O psicólogo Audhild Sinnes escreve:
Estudos de diferentes lugares do mundo vinculam seriamente a sintomatologia psicológica ao tráfico sexual. Um estudo do Nepal mostrou níveis mais elevados de depressão e PTSD para mulheres que foram exploradas sexualmente em comparação com mulheres exploradas de outras formas (Tsutsumi, Izutsu, Poudyal, Kato & Marui, 2008). Um estudo grego mostrou que as mulheres que foram abusadas na indústria do sexo tiveram uma maior incidência de dissociação, depressão, vergonha e imagem corporal negativa do que outras mulheres que foram vítimas de abuso (Antopoulou, 2006). Um estudo australiano revela complexas experiências traumáticas entre mulheres prostitutas de rua, juntamente com um maior grau de PTSD do que a população em geral (Roxburgh, Degenhardt & Copeland, 2006). Cathy Zimmerman é a principal pesquisadora sobre os maus-tratos à saúde de mulheres e mulheres. Sua pesquisa mostra uma relação clara entre a prostituição na indústria do sexo e a sintomatologia psicológica e somática múltipla em graus sérios (Zimmerman et al., 2003; Zimmerman et al., 2006; Hossain, Zimmerman, Abas, Light & Watts, 2010).

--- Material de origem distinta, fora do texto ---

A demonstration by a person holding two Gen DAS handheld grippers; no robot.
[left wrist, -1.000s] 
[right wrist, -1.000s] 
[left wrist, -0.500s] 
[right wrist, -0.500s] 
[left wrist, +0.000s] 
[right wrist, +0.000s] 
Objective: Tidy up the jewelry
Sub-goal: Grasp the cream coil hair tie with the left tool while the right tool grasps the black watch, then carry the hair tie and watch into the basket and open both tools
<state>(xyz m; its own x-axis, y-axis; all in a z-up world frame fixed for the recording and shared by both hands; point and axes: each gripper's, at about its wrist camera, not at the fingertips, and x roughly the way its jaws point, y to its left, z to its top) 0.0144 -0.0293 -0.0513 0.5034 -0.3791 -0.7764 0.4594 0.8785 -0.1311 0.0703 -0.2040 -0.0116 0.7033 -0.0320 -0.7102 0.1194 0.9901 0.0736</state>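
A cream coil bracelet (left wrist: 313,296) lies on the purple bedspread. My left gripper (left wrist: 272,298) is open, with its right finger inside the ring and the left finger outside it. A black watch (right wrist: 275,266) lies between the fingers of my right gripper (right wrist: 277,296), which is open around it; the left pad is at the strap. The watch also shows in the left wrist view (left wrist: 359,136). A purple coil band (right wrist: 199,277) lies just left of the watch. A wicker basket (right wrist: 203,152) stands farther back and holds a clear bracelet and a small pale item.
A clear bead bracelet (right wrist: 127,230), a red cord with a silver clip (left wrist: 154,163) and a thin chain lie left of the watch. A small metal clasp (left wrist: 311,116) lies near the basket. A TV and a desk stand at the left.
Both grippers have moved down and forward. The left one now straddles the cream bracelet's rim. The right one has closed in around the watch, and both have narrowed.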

Estudos em vários países revelam uma relação entre estresse pós-traumático e prostituição:
Escrito por um ativista em conjunto com o 8 de março e trabalha pela luta das mulheres vermelhas
Publicado em inglês pelo site redspark.nu
Notas do tradutor
Venstre é um partido liberal de centro na Noruega e é referido como o "Partido de Esquerda". Rødt e SV são o Partido Vermelho e o Partido Socialista de Esquerda, respectivamente. Ambos são partidos social-democratas na Noruega.